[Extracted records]
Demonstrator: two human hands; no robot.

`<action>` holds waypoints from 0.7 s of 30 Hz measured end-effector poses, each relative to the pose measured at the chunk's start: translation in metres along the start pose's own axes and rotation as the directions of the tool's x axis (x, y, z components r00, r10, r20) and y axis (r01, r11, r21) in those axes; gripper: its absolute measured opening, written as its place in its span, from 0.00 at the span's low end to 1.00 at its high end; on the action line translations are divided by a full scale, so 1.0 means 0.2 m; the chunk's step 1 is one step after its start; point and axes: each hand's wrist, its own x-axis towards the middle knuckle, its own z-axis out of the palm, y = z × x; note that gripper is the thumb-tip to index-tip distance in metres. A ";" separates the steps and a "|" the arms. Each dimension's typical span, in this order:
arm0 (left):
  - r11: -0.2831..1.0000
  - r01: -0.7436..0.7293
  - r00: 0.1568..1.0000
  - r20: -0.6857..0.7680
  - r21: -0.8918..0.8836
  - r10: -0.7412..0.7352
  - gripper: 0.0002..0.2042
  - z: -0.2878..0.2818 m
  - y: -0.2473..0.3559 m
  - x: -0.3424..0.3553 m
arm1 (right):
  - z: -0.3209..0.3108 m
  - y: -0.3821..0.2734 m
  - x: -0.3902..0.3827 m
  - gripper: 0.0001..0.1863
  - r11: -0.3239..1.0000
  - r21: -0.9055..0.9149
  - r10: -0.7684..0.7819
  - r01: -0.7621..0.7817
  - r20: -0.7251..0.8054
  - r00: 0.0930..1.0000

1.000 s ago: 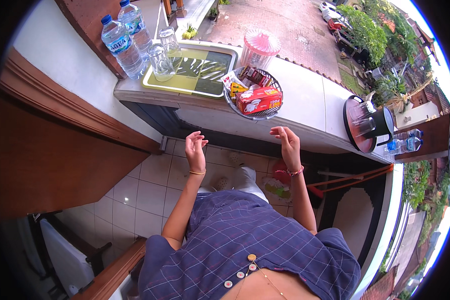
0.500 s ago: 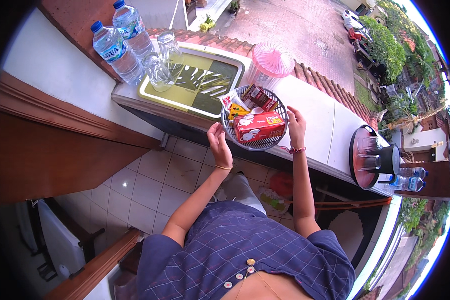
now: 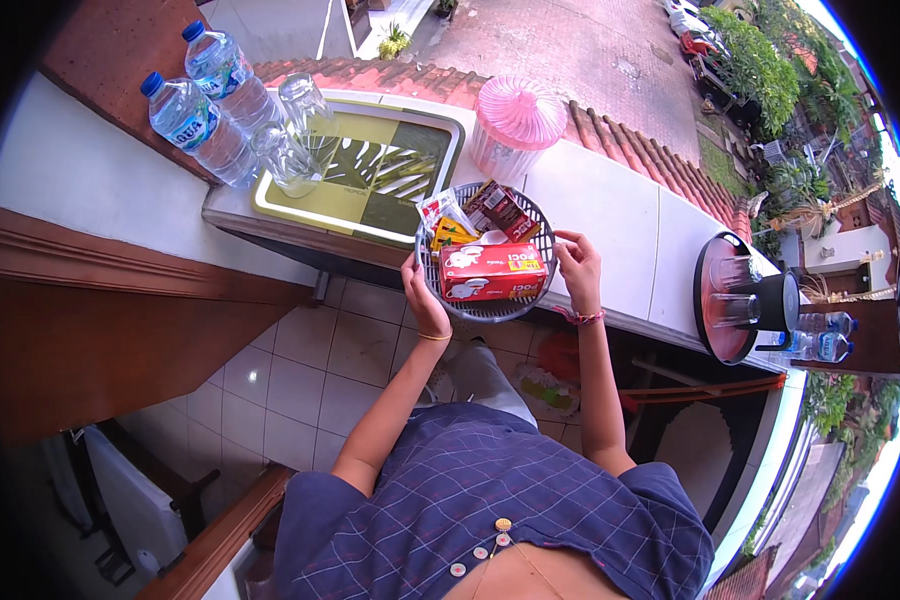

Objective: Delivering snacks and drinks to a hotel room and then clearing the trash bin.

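Observation:
My left hand [image 3: 422, 300] and my right hand [image 3: 580, 270] are closed on opposite sides of a round grey plastic basket [image 3: 487, 312] at the front edge of the white counter. The basket holds a red box [image 3: 492, 272], a yellow sachet [image 3: 453, 233], brown sachets [image 3: 500, 206] and a white packet [image 3: 440, 212]. Behind it stand a pink-lidded container [image 3: 518, 120] and a green-patterned tray [image 3: 375, 150] with two clear glasses [image 3: 290, 165].
Two water bottles [image 3: 195, 130] stand at the counter's left end. At the right are a round tray [image 3: 715, 270] with glasses and a black jug [image 3: 778, 305], and more bottles [image 3: 832, 346]. A wooden door [image 3: 110, 330] is at the left, tiled floor [image 3: 280, 400] below, a paved yard beyond.
Both my hands have risen from beside the counter and taken hold of the basket's sides. The basket now sits lower in the picture.

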 end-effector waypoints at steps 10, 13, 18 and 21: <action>0.986 0.037 0.999 0.032 -0.164 -0.032 0.18 -0.07 0.00 -0.03 | 0.04 0.01 -0.22 0.15 1.000 -0.018 0.023 -0.025 -0.073 0.997; 0.986 0.013 0.999 0.053 -0.165 -0.005 0.18 -0.11 0.00 -0.05 | 0.05 0.02 -0.27 0.18 0.998 -0.042 0.036 -0.039 -0.059 0.998; 0.993 0.027 0.997 0.078 -0.118 -0.018 0.18 -0.17 0.03 -0.07 | 0.07 0.03 -0.35 0.19 0.995 -0.087 0.054 -0.057 -0.035 0.998; 0.990 0.032 0.997 0.080 -0.140 -0.021 0.18 -0.19 0.07 -0.10 | 0.08 0.00 -0.41 0.19 0.996 -0.058 0.060 -0.062 -0.039 0.997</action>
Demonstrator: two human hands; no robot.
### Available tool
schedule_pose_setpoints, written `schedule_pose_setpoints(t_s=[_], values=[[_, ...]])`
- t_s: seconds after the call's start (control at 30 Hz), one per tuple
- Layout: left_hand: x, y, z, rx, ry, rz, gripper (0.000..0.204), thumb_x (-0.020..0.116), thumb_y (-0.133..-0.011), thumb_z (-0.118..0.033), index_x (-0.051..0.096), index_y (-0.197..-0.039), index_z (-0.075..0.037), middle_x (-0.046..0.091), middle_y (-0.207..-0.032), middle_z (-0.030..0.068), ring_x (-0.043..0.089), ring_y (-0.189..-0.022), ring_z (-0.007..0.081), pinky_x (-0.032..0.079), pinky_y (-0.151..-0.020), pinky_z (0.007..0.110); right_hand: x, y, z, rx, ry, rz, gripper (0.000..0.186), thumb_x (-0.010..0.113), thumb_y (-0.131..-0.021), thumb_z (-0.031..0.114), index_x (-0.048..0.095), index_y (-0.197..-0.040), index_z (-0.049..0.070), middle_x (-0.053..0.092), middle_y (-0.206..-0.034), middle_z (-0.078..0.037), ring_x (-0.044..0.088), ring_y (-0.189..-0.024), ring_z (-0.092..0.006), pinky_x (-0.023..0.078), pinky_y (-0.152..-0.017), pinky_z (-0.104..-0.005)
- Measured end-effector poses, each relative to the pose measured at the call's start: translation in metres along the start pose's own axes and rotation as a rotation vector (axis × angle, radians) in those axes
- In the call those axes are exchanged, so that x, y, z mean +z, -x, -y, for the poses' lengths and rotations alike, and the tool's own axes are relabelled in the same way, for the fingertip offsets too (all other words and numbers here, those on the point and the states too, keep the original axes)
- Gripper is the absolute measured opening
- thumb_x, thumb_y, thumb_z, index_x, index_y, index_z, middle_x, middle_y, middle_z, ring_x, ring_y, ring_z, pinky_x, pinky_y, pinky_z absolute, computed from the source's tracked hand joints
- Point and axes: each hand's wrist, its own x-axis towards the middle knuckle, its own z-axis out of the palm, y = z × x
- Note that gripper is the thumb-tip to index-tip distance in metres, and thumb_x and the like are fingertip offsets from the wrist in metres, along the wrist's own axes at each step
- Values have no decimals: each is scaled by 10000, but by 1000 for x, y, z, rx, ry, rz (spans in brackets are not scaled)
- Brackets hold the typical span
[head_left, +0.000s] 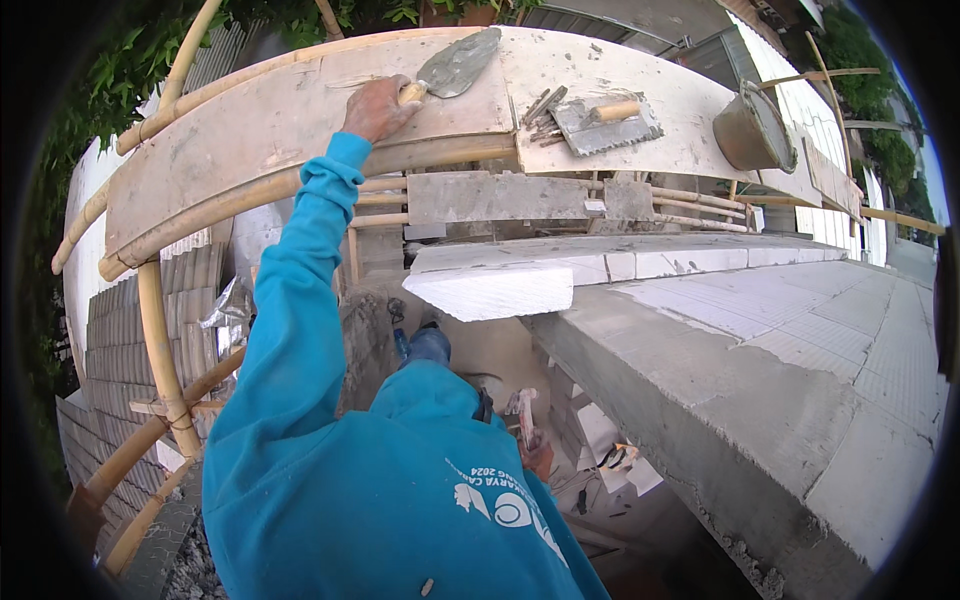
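The person's left grip, at the end of a teal knit sleeve, is closed around the short, pale wooden handle of a leaf-shaped grey metal trowel, whose mortar-filmed blade rests on a scaffold platform of pale, stained plywood sheets, pointing away from the body near the far edge. The right grip is low beside the torso, next to a narrow, whitish, red-marked object; whether it holds this cannot be told. Right of the trowel, on the same platform, lies a rectangular notched grey metal float with a cylindrical wooden handle, toothed along its edge, just beside several thin, dark, rod-like pieces. Farther right stands a tapered, mortar-coated bucket. Smooth, round yellow bamboo poles border the platform. Below it, a white, porous, angular block projects at the end of a pale block course, beside a rough grey concrete ledge.
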Motion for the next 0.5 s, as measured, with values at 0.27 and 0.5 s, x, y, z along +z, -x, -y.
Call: schedule_pose_setpoints(t_s=[0.27,0.5], values=[[-21,61,-65,217,91,-421,422,718,-858,-236,592,-1224,-68,613,-1185,170,591,-1075,354,474,-910,443,-21,8,60,-146,-59,15,278,667,-823,204,573,-1019,31,662,-800,-227,650,-717,-428,505,-653,-468],[55,190,-135,223,210,180,752,775,-783,-402,466,-1337,3,515,-1287,193,478,-1243,372,293,-1113,539,-24,5,105,-176,-131,-94,256,634,-898,224,581,-1007,-1,628,-729,-219,620,-640,-368,467,-579,-452]])
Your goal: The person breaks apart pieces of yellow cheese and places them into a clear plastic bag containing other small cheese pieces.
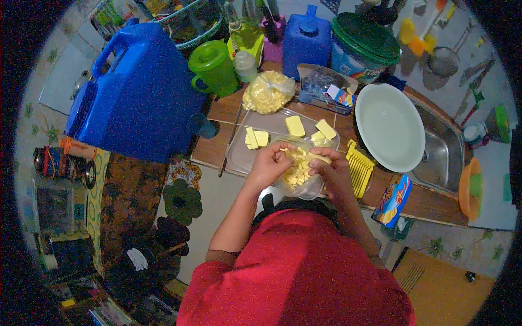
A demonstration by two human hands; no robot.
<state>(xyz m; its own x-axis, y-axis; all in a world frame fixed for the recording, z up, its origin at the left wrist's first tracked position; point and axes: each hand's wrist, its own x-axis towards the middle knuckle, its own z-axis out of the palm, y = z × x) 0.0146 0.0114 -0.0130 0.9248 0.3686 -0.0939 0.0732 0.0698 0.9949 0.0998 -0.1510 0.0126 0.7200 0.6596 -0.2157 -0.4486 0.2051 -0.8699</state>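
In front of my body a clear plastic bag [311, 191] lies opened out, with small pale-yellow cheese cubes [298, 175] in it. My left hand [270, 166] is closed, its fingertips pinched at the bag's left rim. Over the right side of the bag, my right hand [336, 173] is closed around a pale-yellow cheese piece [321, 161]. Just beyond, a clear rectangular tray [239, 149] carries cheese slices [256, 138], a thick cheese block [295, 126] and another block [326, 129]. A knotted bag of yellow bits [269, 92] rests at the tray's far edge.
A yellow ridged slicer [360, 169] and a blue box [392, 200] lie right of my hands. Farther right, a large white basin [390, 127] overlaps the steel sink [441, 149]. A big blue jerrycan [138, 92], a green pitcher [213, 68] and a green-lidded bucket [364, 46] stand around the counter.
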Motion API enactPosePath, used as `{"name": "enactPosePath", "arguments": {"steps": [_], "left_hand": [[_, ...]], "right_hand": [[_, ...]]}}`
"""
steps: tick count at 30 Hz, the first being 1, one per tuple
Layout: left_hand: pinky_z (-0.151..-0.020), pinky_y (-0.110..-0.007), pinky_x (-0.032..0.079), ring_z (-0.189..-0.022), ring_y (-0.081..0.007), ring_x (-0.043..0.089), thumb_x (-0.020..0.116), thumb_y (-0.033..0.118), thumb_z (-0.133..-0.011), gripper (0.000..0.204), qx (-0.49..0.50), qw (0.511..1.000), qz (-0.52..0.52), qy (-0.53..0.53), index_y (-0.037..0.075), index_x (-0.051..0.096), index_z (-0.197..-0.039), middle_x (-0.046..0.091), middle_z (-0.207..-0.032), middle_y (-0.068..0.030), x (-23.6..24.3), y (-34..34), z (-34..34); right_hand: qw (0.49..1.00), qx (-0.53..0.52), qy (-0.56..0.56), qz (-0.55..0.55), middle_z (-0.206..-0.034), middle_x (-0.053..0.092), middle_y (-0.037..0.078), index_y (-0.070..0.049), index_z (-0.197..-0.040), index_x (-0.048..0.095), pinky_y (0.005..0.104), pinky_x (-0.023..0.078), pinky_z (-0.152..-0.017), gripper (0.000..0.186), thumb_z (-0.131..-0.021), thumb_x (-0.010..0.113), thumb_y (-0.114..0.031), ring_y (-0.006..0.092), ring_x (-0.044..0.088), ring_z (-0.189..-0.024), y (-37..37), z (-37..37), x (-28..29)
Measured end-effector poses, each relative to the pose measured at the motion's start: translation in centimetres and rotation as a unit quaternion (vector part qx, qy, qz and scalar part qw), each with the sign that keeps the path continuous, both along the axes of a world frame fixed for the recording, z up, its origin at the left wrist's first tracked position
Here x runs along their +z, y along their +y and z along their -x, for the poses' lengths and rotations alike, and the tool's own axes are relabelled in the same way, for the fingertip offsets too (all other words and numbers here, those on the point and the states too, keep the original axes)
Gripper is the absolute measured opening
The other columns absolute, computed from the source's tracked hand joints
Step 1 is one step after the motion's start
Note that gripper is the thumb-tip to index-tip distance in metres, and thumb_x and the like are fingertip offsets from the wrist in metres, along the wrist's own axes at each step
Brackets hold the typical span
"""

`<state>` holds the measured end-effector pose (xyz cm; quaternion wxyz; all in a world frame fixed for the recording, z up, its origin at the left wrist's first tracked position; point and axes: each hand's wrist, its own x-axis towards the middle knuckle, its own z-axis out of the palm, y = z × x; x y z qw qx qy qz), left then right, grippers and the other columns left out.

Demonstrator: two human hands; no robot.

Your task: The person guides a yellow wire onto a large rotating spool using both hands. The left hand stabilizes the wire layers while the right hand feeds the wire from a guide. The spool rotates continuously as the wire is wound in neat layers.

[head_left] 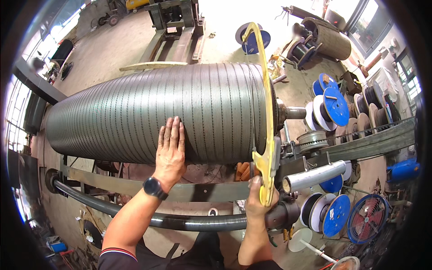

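A large grey metal roller (pixel 121 108), ringed with fine grooves or close-wound wire, lies across the view in front of me. My left hand (pixel 170 150) rests flat on its near side, fingers stretched out and held close together, a dark watch on the wrist. Wrapped round the handle of a yellow hacksaw (pixel 268 108) is my right hand (pixel 261 198). The saw's frame reaches away from me over the roller's right end. Its thin blade runs along the grooved surface there; I cannot tell how deep it sits.
A black bar (pixel 198 222) and a steel beam (pixel 198 192) cross between me and the roller. A silver tube (pixel 315 176) lies right of the saw. Blue-flanged spools (pixel 336 106) and a fan (pixel 367 218) stand at the right. Beyond the roller are forklift forks (pixel 184 44).
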<state>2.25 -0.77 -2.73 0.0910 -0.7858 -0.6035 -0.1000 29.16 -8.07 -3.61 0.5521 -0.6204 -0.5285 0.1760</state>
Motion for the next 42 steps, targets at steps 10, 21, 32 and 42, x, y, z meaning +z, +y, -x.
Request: {"name": "enactPosePath", "arguments": {"steps": [10,21,32,42], "left_hand": [[-0.134,-0.052,0.011,-0.164,-0.0385,0.011,0.056,-0.002,-0.085,0.083,0.026,0.999,-0.035,0.026,-0.011,0.026,-0.162,0.016,-0.175,-0.0243,-1.6,-0.9,-0.4],[-0.133,-0.054,0.011,-0.163,-0.0440,0.010,0.065,0.002,-0.082,0.094,-0.020,0.999,-0.019,0.037,-0.013,0.019,-0.162,0.013,-0.174,-0.0290,-2.2,-1.1,0.2],[-0.132,-0.055,0.017,-0.161,-0.0456,0.019,0.069,0.013,-0.084,0.089,-0.011,0.990,-0.090,0.111,-0.014,0.029,-0.159,0.022,-0.171,-0.0302,-5.2,-2.2,0.9],[-0.132,-0.055,0.015,-0.162,-0.0448,0.017,0.076,0.019,-0.083,0.096,0.007,0.992,-0.081,0.101,-0.012,0.029,-0.160,0.018,-0.173,-0.0289,-6.8,-3.0,1.0]], "right_hand": [[0.998,0.034,-0.046,-0.008,-0.072,0.065,0.018,0.002,-0.090,0.065,0.0439,0.052,-0.057,0.011,-0.092,0.070,-0.007,0.0373,0.067,-0.060,-3.0,-1.5,-1.7],[0.999,0.021,-0.046,0.007,-0.072,0.066,0.018,0.003,-0.093,0.067,0.0436,0.055,-0.062,0.010,-0.092,0.069,-0.007,0.0388,0.069,-0.063,-4.5,-1.4,-0.9],[0.998,0.029,-0.053,-0.002,-0.072,0.068,0.017,0.003,-0.093,0.067,0.0416,0.056,-0.059,0.011,-0.089,0.073,-0.005,0.0367,0.070,-0.061,-5.8,-1.8,-2.3],[0.997,0.051,-0.044,-0.022,-0.069,0.064,0.015,0.002,-0.088,0.065,0.0415,0.054,-0.060,0.010,-0.091,0.071,-0.006,0.0356,0.068,-0.061,-2.4,-1.8,-0.9]]}}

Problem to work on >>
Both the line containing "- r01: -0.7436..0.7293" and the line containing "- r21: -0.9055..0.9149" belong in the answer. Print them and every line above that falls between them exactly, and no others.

Exercise solution >>
  - r01: -0.7436..0.7293
  - r00: 0.1568..1.0000
  - r20: -0.6857..0.7680
  - r21: -0.8918..0.8836
  - r10: -0.7412..0.7352
  - gripper: 0.0002..0.2042
  - z: -0.2878..0.2818 m
  - y: -0.2473..0.3559 m
  - x: -0.3424..0.3553 m
arm1 (right):
  - z: -0.3209..0.3108 m
  - y: -0.3821..0.2734 m
  - x: -0.3902..0.3827 m
  - gripper: 0.0001..0.1863
  - r11: -0.3239..1.0000
  - r21: -0.9055..0.9149

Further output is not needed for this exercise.